• **Your task**
Return the lines of the data below exactly. Start at the first and end with the line containing "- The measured".
____
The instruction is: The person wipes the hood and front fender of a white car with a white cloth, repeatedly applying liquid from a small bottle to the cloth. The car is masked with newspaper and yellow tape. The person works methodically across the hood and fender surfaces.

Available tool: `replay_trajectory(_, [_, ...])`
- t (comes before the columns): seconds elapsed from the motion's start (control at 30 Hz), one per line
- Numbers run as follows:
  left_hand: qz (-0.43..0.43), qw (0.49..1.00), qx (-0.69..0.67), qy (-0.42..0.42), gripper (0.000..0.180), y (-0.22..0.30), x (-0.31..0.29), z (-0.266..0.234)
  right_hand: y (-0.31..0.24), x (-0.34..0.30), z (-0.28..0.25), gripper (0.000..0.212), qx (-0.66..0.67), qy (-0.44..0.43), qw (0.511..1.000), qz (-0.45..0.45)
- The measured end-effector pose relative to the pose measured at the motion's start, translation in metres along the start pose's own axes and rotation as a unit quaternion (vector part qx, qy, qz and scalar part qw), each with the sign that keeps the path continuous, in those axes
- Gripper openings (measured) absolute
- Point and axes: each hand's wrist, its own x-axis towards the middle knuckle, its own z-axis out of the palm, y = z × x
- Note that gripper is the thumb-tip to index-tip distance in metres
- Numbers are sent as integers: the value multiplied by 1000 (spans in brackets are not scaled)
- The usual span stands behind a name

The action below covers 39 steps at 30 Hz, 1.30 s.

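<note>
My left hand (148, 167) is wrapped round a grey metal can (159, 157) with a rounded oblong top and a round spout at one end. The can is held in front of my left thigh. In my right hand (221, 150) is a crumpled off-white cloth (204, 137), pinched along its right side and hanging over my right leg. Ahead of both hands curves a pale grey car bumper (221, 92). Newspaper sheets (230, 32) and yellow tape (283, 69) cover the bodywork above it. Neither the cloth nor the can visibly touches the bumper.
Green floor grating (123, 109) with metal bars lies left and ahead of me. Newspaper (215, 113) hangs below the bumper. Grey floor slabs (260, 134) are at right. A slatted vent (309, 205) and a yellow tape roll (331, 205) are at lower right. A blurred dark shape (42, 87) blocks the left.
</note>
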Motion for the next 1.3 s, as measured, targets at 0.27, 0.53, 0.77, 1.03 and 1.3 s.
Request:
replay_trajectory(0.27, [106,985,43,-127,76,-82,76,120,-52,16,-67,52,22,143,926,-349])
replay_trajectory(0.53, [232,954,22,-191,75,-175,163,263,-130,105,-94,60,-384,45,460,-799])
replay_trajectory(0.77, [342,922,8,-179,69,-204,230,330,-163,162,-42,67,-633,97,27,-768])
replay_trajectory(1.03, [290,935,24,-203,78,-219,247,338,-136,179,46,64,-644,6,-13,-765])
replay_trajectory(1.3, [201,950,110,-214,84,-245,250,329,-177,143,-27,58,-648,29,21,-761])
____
• **Output below**
The instruction is: The person wipes the hood and front fender of a white car with a white cloth, repeatedly applying liquid from a small bottle to the cloth. The car is masked with newspaper and yellow tape. The person works methodically across the hood and fender surfaces.

Available tool: `replay_trajectory(_, [_, ...])`
- t (comes before the columns): seconds elapsed from the motion's start (control at 30 Hz), one per line
- Numbers run as follows:
  left_hand: qz (-0.43..0.43), qw (0.49..1.00), qx (-0.69..0.67), qy (-0.42..0.42), gripper (0.000..0.180), y (-0.22..0.30), x (-0.31..0.29), z (-0.266..0.234)
  right_hand: y (-0.31..0.24), x (-0.34..0.30), z (-0.28..0.25), gripper (0.000..0.212), qx (-0.66..0.67), qy (-0.44..0.43), qw (0.511..1.000), qz (-0.45..0.45)
- The measured end-effector pose relative to the pose measured at the motion's start, translation in metres along the start pose's own axes and rotation as a unit quaternion (vector part qx, qy, qz and scalar part qw), each with the sign that keeps the path continuous, in those axes

No further output is required for this exercise.